The problem with playing the ethnic card, so-called, is that as a multi-ethnic nation and society, the last thing that Ghanaian voters ought to be having on their minds is the micro-ethnic, or sub-ethnic, background of their next president. Rather, Ghanaian voters ought to be looking forward to electing a president whose priority lies squarely in the salutary realm of collective national development.

This simply means that any candidate nominated by the ruling NPP to lead the party into the 2008 presidential election ought to be thinking about the collective – or general – welfare of each and every Ghanaian – vis-à-vis qualitative and ready access to such modern amenities as healthcare, education, transport and communication, mechanized agriculture, among a plethora of national endeavors – rather than whether the prospective presidential candidate, or substantive president, for that matter, has a mixed Akan cultural or biological heritage.

For starters, there is absolutely no such thing as a person of “mixed Akan cultural heritage”; for you are either an Akan or you are not. And so it is rather unfortunate, if not outright unpardonably myopic, for anybody seeking the mandate to govern a multiethnic Ghana to be predicating, even partially, his/her qualification for the presidency on the basis of a mixed ethnic,or cultural, heritage. It is also unforgivably pathetic – and outright embarrassing – f or such atavistic thinking to be lingering among the ranks of the proverbial cream of Ghanaian society at a time when Africans, in general, are steadily moving towards regional integration and continental political unification.

Secondly, Mr. Kyerematen, as aforementioned, insults the intelligence of Fantes by campaigning with the rather unenlightened agenda of becoming “The First Fante President” because, going strictly by Akan customary tradition, which is matrilineal, Alan Kyerematen is a bona fide Asante. And so the exuberant aspirant cannot readily presume to fool any culturally knowledgeable Akan, least of all Fantes, the very people whose pioneering president he fain would be crowned.

In brief, Candidate Kyerematen appears to be dancing to some remote Fante “Asafo” – or traditional military – tune which only our protagonist alone can hear. And he is doing so evidently because as a bona fide Asante, both by birth and upbringing, Mr. Kyerematen knows fully well that the presidency of Mr. J. A. Kufuor, which duly ends at the close of 2008, makes it highly unlikely that the Ghanaian electorate would proffer its sacred mandate to another Asante so soon. The logical reasoning, on the preceding score, and a practically tangible one at that, is that presidential acumen or talent is not the especial prerogative of any single ethnic or sub-ethnic nationality.

Thirdly, singling out Fantes in relation to the presidency, also recalls certain patently unsavory historical facts and realities which most Ghanaians would rather have remain in the regrettable past.

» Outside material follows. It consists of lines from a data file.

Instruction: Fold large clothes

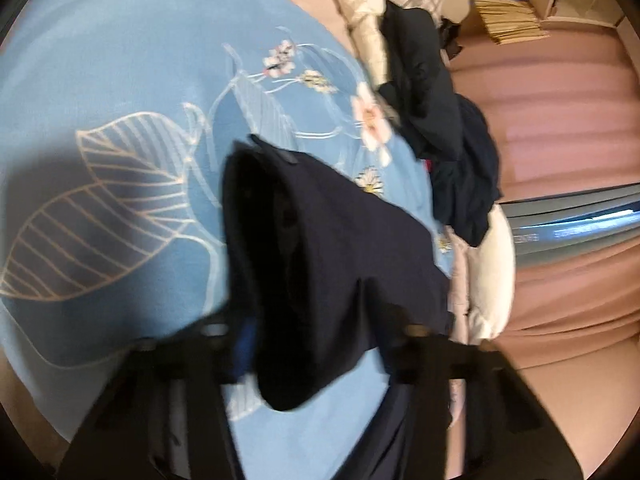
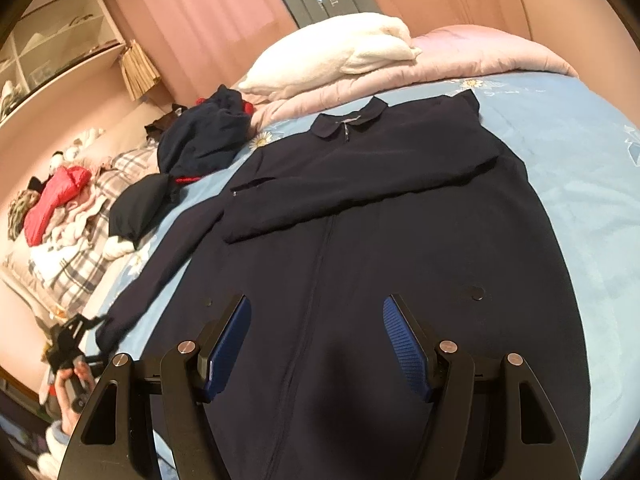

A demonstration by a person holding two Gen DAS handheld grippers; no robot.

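Lying face up on a bed, a large navy jacket (image 2: 360,248) is spread over a light blue bedsheet (image 2: 580,200) printed with leaves and daisies; its collar (image 2: 352,118) points toward the head of the bed, and the zip runs down the middle toward the viewer. One sleeve is already folded across the chest below the collar; the other sleeve (image 1: 320,256) trails off the jacket's side toward the bed's edge. The left gripper (image 1: 316,332) is closed on the cuff end of that trailing sleeve, the dark cloth bunched between its fingers, though the view is blurred. The right gripper (image 2: 316,344) hovers above the jacket's lower front, jaws apart and holding nothing. The fabric looks light, thin and limp, likely a smooth woven cloth that would slide a little on the sheet and sag wherever it is unsupported; I would judge the cuff, hem corners and shoulder seams the surest places to pinch, where the layers are doubled. The bed is soft, so pressing down would sink. Beyond the collar sit a white pillow (image 2: 332,60) and a pale pink quilt (image 2: 460,60). Beside the jacket, on the trailing-sleeve side, lies a heap of dark clothes (image 2: 200,136), then a plaid blanket (image 2: 80,248) with a red garment (image 2: 56,200). Pink curtains (image 2: 208,12) and a shelf unit (image 2: 60,40) stand behind the bed.
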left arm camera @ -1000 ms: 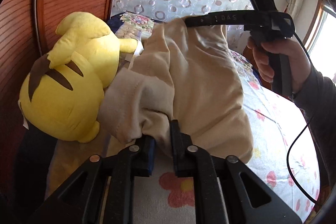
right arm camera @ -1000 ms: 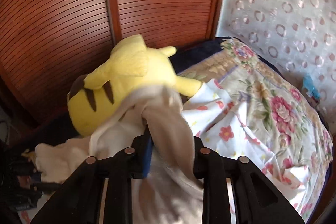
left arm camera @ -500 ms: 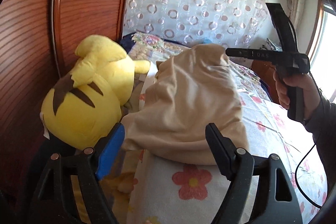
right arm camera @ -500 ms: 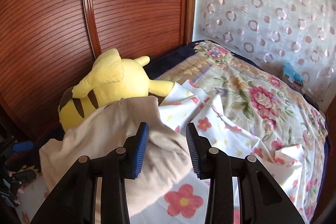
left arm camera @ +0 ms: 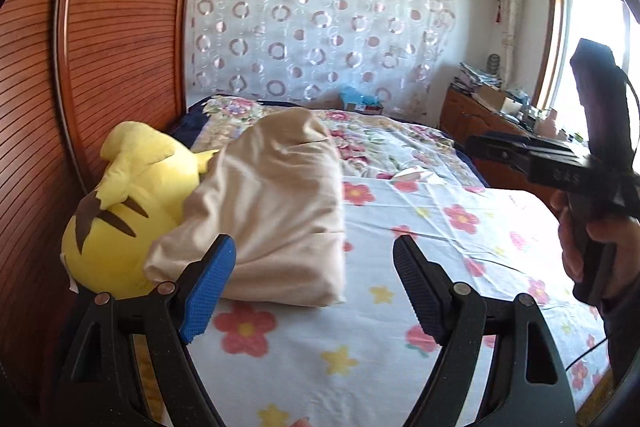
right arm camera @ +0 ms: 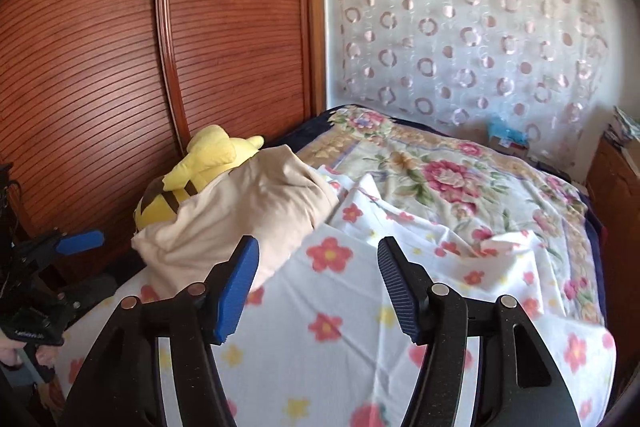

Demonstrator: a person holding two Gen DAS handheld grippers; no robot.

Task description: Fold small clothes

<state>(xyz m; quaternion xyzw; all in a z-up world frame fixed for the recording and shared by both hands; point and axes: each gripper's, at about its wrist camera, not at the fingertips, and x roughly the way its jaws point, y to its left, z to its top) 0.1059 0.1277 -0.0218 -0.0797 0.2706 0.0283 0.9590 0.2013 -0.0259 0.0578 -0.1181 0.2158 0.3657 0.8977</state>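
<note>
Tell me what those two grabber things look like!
The left gripper and the right gripper look alike: black plastic frames with triangle-shaped holes, round silver pins, and two fingers with ribbed pads, bright blue on one side and darker on the other. From the left camera, the right one has pale letters on its black body, a thin black cable, and a dark sleeve behind the hand.

— That folded garment (left arm camera: 276, 211) is plain beige, and the plush toy (left arm camera: 132, 203) beside it is bright yellow with brown stripes.
— The bed sheet (left arm camera: 420, 267) is white with pink and yellow flowers. The curtain (right arm camera: 460, 39)?
— Sheer white, pink rings all over. The wardrobe door (right arm camera: 88, 67) is reddish-brown, ribbed.
</note>
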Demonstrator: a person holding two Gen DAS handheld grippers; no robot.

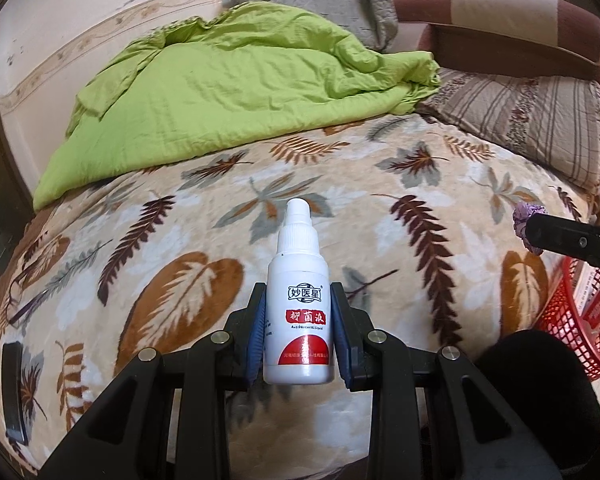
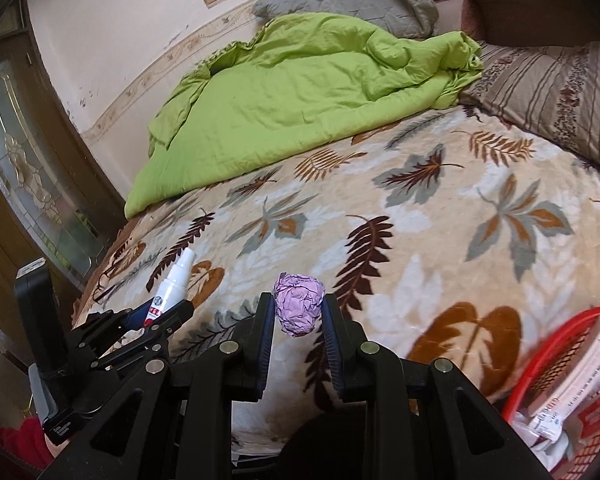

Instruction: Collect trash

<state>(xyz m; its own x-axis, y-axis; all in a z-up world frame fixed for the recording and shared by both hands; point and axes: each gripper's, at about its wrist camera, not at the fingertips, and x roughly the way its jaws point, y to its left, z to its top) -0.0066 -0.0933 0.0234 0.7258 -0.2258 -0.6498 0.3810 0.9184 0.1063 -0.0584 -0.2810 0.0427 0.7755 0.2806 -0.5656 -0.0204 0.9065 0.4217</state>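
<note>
Clamped between the blue pads of my left gripper [image 1: 299, 334]: a white spray bottle [image 1: 299, 320], upright, red-and-white label facing the camera, held above the leaf-print blanket [image 1: 204, 216]. My right gripper [image 2: 299, 316] is closed on a crumpled purple paper ball [image 2: 299, 309] — the left view catches only its edge. Right view alone shows the red mesh basket [image 2: 540, 364] interior, with printed cartons inside, and a glass-panelled door [image 2: 24, 168]. Green quilt [image 1: 228, 80] lies bunched behind.

The basket [image 2: 540, 344] is cut off by the picture's edge. The small print on the bottle [image 1: 300, 320] is too blurred to read.
</note>
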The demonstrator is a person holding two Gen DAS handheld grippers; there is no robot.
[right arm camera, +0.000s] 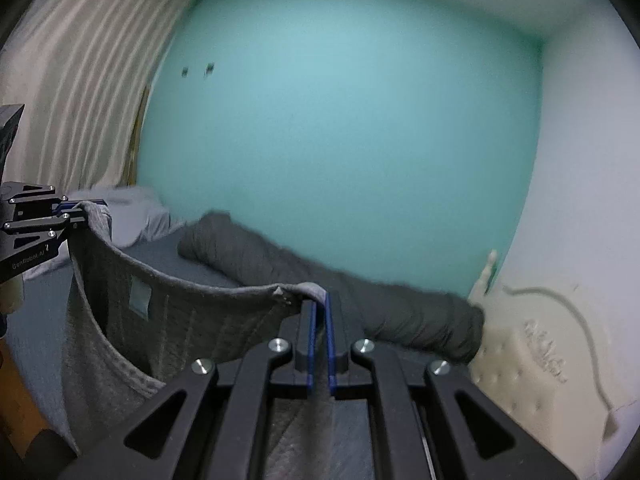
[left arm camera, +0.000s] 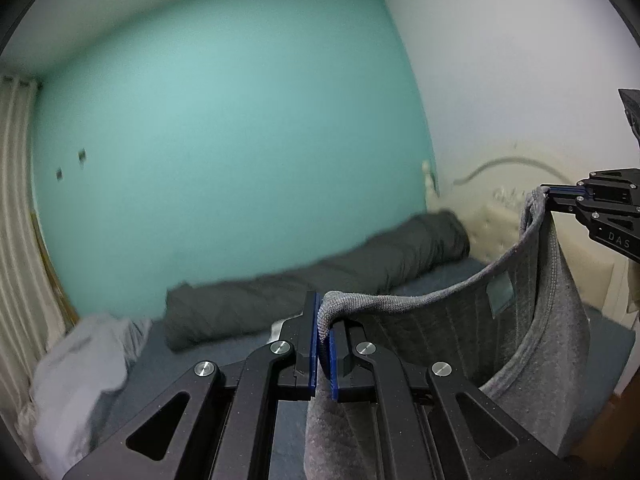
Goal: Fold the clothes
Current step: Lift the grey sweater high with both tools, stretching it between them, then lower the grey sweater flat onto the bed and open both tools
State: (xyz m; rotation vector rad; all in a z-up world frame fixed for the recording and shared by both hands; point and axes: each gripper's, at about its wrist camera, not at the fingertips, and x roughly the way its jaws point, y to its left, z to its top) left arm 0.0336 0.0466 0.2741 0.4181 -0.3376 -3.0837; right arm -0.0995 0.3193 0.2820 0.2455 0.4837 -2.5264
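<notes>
A grey knit garment (left arm camera: 532,312) hangs in the air above the bed, stretched between both grippers. My left gripper (left arm camera: 323,344) is shut on one top corner of its ribbed edge. My right gripper (right arm camera: 320,340) is shut on the other top corner; it also shows at the right of the left wrist view (left arm camera: 560,194). The left gripper shows at the left of the right wrist view (right arm camera: 76,210). The garment (right arm camera: 120,344) sags between the grips, with a pale label on its inner side. Its lower part hangs out of sight.
A bed with a dark blue sheet (left arm camera: 200,364) lies below. A rolled dark grey blanket (left arm camera: 312,280) runs along the teal wall. A pale crumpled cloth (left arm camera: 76,376) lies at the left. A cream padded headboard (right arm camera: 532,364) stands right, curtains (right arm camera: 88,60) left.
</notes>
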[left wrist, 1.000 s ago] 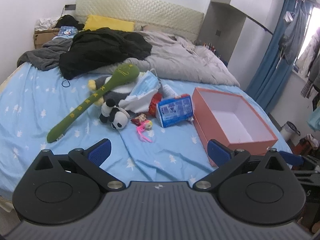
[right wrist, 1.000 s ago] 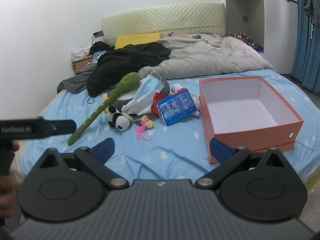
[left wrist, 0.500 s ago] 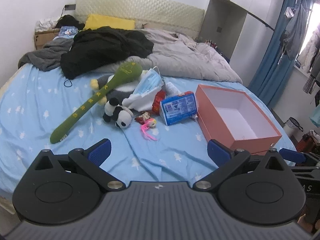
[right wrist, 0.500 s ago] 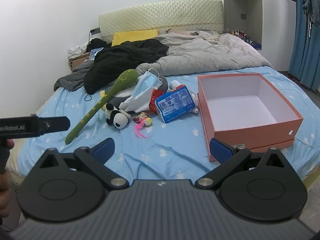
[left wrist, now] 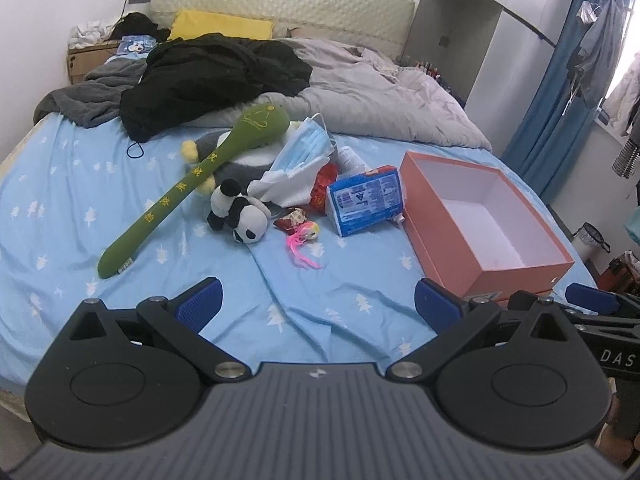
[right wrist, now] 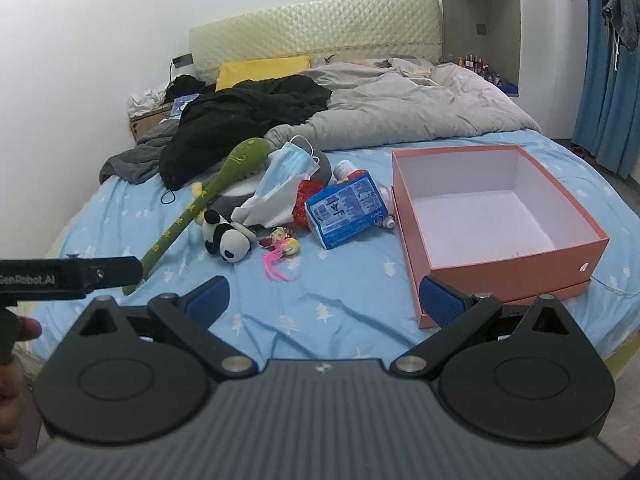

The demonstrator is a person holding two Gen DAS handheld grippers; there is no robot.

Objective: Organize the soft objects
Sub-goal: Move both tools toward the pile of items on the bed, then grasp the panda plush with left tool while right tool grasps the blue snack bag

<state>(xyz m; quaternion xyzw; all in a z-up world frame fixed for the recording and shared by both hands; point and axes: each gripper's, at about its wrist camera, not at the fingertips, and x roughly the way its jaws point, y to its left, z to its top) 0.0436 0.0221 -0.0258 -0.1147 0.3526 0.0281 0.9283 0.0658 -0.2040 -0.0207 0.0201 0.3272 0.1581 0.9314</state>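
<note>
So, quick rundown of what each cam caught:

- Both grippers hung over the near edge of the bed, neither touching anything. The left gripper had its blue pads spread wide with nothing between them, and the right gripper was just as wide and just as empty.
- The soft stuff sat in a heap mid-bed: a long green plush stick lying diagonally, a panda plush right beside its lower half, a blue face mask draped on top of the pile, and a blue tissue pack leaning next to the box.
- The orange box stood open on the right side of the bed, nothing inside that I could see (white lining all round).
- A little pink feathery toy lay in front of the panda, apart from the box.
- Only the right cam showed the box's whole floor, plus the left gripper's arm poking in from the left edge and a fingertip under it.
- Only the left cam picked up the clothes on a rail by the window, and one blue pad of the right gripper at far right.
- A black jacket and grey duvet filled the far end in both.
</note>
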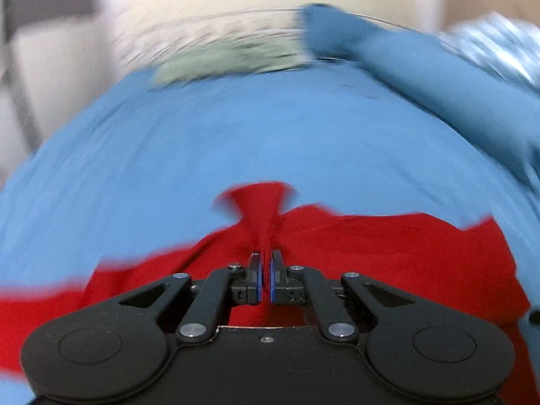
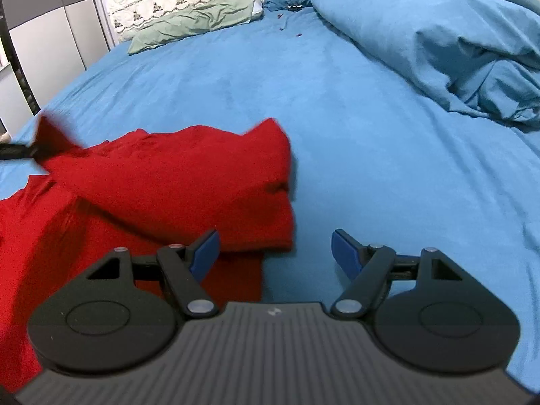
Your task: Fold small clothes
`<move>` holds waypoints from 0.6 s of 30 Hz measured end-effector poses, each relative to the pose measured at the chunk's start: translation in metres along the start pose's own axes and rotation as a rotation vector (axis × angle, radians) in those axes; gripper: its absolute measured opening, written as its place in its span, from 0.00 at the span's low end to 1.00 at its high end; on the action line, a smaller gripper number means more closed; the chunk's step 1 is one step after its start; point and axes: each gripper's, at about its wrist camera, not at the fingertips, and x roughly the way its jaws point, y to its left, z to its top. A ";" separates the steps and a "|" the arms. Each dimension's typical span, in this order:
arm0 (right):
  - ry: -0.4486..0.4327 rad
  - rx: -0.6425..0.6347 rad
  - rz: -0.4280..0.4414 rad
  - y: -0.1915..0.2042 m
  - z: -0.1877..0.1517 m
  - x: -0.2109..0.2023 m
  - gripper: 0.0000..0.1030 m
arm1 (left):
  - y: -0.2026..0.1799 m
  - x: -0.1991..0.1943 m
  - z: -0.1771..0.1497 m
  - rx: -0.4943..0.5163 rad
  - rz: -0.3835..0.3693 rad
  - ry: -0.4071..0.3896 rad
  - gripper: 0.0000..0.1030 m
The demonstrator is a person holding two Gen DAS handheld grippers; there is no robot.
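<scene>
Red garment lies on blue bedsheet, part folded over itself. Left gripper fingers pressed together, pinching a bunched bit of fabric. Right gripper fingers spread wide, nothing between, hovering just above garment's right edge w/ sheet below.

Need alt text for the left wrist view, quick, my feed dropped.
The left claw is shut on a pinched fold of a red garment lying on a blue bedsheet. The picture is motion-blurred; a crumpled blue duvet lies at the far right.
</scene>
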 end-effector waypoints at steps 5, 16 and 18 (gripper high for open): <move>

And, of course, in this particular context, the allusion is to the fact that Ghanaians have already had a whopping three substantive Vice-Presidents – namely, Dr. DeGraft Johnson, Mr. Nkensen Arkaah and Prof. John Evans Atta-Mills – with impressive profiles but none of whom really registered any remarkable footprints in the sands of postcolonial Ghanaian politics, with two of them even being cynical enough to have championed the sanguinary cause of a brutal military dictator.

The other one, even as the infamous Mr. Rawlings aptly observed, in the wake of the latter's December 31, 1981 putsch against the weak-willed, albeit democratically elected People's National Party (PNP) government, led by Dr. Hilla Limann, threw professional caution to the wind, as a first-rated Civil Engineer, by blindly following some local Ghanaian chiefs to the Asuoyaa district of the Eastern Region to do libation near an accident-prone railroad. The problem, it sadly turned out, was one of architectural deficiency than cosmic – or metaphysical – imbalance, as the public had been erroneously given to understand.

In sum, the cynical and, perhaps, quite plausible argument could be that our ample experience with these three “Fante” Ghanaian Vice-Presidents does not sanguinely point to the probability of a Kyerematen Administration being one to studiously look forward to, or even bate our breaths in anticipation of.

What makes for cognitive tranquility, though, is the fact that contrary to what Mr. Kyerematen would have his supporters and sympathizers believe, the Fantes are, perhaps, the most sophisticated of Ghanaian voters. And they well deserve such accolade because modern Ghanaian politics, itself, began in the Central Region, both from the Western and African purviews. And so to have Mr. Kyerematen make a mockery of such enviable record is one that must be roundly condemned. Besides, after the epic achievements of Nobel Peace Prize laureate Mr. Kofi Annan on the global diplomatic and political scene, do Fantes, really, need a Kyerematen presidency to enable them to feel their sociopolitical and cultural heft in both global and local affairs?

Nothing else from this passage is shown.